In September and October 1917, German troops invaded the West Estonian archipelago and threatened Petrograd with bombardment and invasion. On 12 March 1918, Lenin transferred the government of Soviet Russia to Moscow, to keep it away from the state border. During the Russian Civil War, in mid-1919 Russian anti-communist forces with the help of Estonians attempted to capture the city, but Leon Trotsky mobilized the army and forced them to retreat back to Estonia.

Leningrad in 1935

On 26 January 1924, five days after Lenin's death, Petrograd was renamed Leningrad. Later many streets and other toponyms were renamed accordingly, with names in honour of communist figures replacing historic names given centuries before. The city has over 230 places associated with the life and activities of Lenin. Some of them were turned into museums,[46] including the cruiser Aurora—a symbol of the October Revolution and the oldest ship in the Russian Navy.

In the 1920s and 1930s, the poor outskirts were reconstructed into regularly planned boroughs. Constructivist architecture flourished around that time. Housing became a government-provided amenity; many "bourgeois" apartments were so large that numerous families were assigned to what were called "communal" apartments (kommunalkas). By the 1930s, 68% of the population lived in such housing under very poor conditions. In 1935, a new general plan was outlined, whereby the city should expand to the south. Constructivism was rejected in favour of a more pompous Stalinist architecture. Moving the city centre further from the border with Finland, Stalin adopted a plan to build a new city hall with a huge adjacent square at the southern end of Moskovsky Prospekt, designated as the new main street of Leningrad. After the Winter (Soviet-Finnish) war in 1939–1940, the Soviet–Finnish border moved northwards. Nevsky Prospekt with Palace Square maintained the functions and the role of a city centre.

In December 1931, Leningrad was administratively separated from Leningrad Oblast. At that time it included the Leningrad Suburban District, some parts of which were transferred back to Leningrad Oblast in 1936 and turned into Vsevolozhsky District, Krasnoselsky District, Pargolovsky District and Slutsky District (renamed Pavlovsky District in 1944).[47]

The Saviour Church on Sennaya Square (pre-1917 photo) in Leningrad was one of many notable church buildings destroyed during The Thaw

During the Soviet era, many historic architectural monuments of the previous centuries were destroyed by the new regime for ideological reasons. While that mainly concerned churches and cathedrals, some other buildings were also demolished.[48][49][50]
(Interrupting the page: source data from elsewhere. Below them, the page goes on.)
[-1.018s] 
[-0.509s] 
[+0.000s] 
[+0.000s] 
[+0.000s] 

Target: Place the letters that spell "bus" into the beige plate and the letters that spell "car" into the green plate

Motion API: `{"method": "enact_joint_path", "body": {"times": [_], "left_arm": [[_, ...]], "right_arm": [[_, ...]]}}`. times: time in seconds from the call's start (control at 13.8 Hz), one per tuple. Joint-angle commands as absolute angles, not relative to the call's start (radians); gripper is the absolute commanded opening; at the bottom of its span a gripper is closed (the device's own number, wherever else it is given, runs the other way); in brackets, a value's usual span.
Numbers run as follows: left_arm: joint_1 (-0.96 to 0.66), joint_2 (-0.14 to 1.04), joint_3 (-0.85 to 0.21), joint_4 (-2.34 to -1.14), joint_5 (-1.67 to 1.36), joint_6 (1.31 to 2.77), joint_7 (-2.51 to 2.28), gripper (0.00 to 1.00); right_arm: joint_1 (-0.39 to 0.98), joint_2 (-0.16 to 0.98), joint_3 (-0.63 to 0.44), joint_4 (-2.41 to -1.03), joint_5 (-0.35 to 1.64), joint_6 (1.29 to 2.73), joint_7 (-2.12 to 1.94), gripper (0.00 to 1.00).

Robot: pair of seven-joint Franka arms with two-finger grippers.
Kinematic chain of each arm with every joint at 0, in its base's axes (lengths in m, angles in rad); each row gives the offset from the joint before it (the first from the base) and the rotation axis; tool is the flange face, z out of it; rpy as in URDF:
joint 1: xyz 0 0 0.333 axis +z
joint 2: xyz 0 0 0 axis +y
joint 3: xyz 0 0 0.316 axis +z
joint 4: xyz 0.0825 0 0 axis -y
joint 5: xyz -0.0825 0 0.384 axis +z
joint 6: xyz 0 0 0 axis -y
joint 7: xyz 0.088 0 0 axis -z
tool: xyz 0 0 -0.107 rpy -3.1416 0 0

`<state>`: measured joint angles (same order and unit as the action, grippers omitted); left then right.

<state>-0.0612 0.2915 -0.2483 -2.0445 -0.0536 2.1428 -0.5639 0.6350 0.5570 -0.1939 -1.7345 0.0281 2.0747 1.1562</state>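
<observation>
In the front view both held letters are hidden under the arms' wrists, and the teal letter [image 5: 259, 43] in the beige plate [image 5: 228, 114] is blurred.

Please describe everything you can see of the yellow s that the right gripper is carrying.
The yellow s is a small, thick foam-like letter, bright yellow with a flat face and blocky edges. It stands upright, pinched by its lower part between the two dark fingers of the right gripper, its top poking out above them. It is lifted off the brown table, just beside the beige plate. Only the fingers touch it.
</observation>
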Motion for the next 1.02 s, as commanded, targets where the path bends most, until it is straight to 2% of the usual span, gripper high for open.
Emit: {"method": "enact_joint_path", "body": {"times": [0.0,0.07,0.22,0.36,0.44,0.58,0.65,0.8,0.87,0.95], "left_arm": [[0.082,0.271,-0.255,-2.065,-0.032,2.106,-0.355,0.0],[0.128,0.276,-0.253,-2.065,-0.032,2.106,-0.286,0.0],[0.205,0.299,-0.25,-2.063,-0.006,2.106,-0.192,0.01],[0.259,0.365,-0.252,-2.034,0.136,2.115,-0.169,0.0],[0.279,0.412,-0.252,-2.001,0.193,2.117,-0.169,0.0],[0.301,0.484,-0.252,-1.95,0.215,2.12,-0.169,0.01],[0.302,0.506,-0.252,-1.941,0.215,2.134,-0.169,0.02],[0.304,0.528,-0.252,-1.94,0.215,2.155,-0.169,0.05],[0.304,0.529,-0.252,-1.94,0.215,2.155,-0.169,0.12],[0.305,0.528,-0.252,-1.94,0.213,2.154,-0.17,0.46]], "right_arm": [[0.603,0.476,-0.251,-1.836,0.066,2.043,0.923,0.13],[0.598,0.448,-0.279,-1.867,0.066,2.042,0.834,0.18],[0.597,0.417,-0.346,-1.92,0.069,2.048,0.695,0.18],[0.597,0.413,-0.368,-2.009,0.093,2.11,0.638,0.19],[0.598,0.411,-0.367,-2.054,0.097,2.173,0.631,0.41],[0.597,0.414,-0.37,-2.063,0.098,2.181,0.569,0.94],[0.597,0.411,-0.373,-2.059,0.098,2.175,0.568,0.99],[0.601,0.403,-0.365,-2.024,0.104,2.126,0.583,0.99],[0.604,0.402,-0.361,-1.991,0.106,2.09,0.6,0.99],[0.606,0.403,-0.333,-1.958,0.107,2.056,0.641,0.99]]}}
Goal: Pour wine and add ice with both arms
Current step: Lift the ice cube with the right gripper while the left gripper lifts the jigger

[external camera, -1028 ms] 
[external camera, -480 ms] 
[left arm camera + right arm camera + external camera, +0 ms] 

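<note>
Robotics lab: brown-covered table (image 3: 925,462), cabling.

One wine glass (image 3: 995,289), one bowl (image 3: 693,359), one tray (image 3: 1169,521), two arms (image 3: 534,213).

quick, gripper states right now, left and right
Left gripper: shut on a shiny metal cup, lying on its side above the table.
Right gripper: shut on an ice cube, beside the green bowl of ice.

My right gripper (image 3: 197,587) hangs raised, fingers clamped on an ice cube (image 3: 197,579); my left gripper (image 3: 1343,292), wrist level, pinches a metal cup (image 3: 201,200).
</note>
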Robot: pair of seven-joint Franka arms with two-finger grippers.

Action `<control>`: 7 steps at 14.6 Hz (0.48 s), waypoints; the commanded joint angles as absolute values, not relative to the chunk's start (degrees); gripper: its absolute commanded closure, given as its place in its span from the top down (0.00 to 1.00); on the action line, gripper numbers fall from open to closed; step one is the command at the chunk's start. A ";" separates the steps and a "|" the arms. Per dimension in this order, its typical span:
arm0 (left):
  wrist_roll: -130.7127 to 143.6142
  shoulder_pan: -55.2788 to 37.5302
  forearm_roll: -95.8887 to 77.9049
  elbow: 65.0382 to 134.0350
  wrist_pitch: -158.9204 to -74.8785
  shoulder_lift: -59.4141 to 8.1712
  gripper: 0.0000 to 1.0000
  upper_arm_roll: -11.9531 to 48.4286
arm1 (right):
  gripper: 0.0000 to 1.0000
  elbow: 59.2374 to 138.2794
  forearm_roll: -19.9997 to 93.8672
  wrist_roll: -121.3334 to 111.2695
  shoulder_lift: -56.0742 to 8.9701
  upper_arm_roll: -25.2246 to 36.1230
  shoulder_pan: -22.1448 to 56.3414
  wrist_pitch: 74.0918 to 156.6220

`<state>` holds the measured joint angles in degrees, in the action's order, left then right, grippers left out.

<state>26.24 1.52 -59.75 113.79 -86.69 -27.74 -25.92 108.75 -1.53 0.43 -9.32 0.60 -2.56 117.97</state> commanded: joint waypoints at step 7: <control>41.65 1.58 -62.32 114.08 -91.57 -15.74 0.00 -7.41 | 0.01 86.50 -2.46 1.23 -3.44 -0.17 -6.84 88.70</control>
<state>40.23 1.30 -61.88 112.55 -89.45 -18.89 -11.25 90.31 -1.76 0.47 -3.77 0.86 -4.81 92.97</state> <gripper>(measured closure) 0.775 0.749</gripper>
On 1 December 1934, Sergey Kirov, the Bolshevik leader of Leningrad, was assassinated under suspicious circumstances, which became the pretext for the Great Purge.[51] In Leningrad, approximately 40,000 were executed during Stalin's purges.[52]

World War II (1941–1945)

Citizens of Leningrad during the 872-day siege, in which more than one million civilians died, mostly from starvation, Nevsky Prospect (then known as the 25th October Prospekt).

During World War II, German forces besieged Leningrad following the Axis invasion of the Soviet Union in June 1941.[53] The siege lasted 872 days, or almost two and a half years,[53] from 8 September 1941 to 27 January 1944.[54]

The Siege of Leningrad proved one of the longest, most destructive, and most lethal sieges of a major city in modern history. It isolated the city from food supplies except those provided through the Road of Life across Lake Ladoga, which could not make it through until the lake froze. More than one million civilians were killed, mainly from starvation. There were incidents of cannibalism, with around 2,000 residents arrested for eating other people.[55] Many others escaped or were evacuated, so the city became largely depopulated.

On 1 May 1945 Joseph Stalin, in his Supreme Commander Order No. 20, named Leningrad, alongside Stalingrad, Sevastopol, and Odesa, hero cities of the war. A law acknowledging the honorary title of "Hero City" passed on 8 May 1965 (the 20th anniversary of the victory in the Great Patriotic War), during the Brezhnev era. The Presidium of the Supreme Soviet of the USSR awarded Leningrad as a Hero City the Order of Lenin and the Gold Star medal "for the heroic resistance of the city and tenacity of the survivors of the Siege". The Hero-City Obelisk bearing the Gold Star sign was installed in April 1985.

Post-war Soviet era (1945–1991)

View of Lermontovski Prospekt, Egyptian Bridge and the Fontanka River, 1972

In October 1946 some territories along the northern coast of the Gulf of Finland, which had been annexed into the USSR from Finland in 1940 under the peace treaty following the Winter War, were transferred from Leningrad Oblast to Leningrad and divided into Sestroretsky District and Kurortny District. These included the town of Terijoki (renamed Zelenogorsk in 1948).[47] Leningrad and many of its suburbs were rebuilt over the post-war decades, partially according to pre-war plans. The 1948 general plan for Leningrad featured radial urban development in the north as well as in the south. In 1953, Pavlovsky District in Leningrad Oblast was abolished, and parts of its territory, including Pavlovsk, merged with Leningrad. In 1954, the settlements Levashovo, Pargolovo and Pesochny merged with Leningrad.[47]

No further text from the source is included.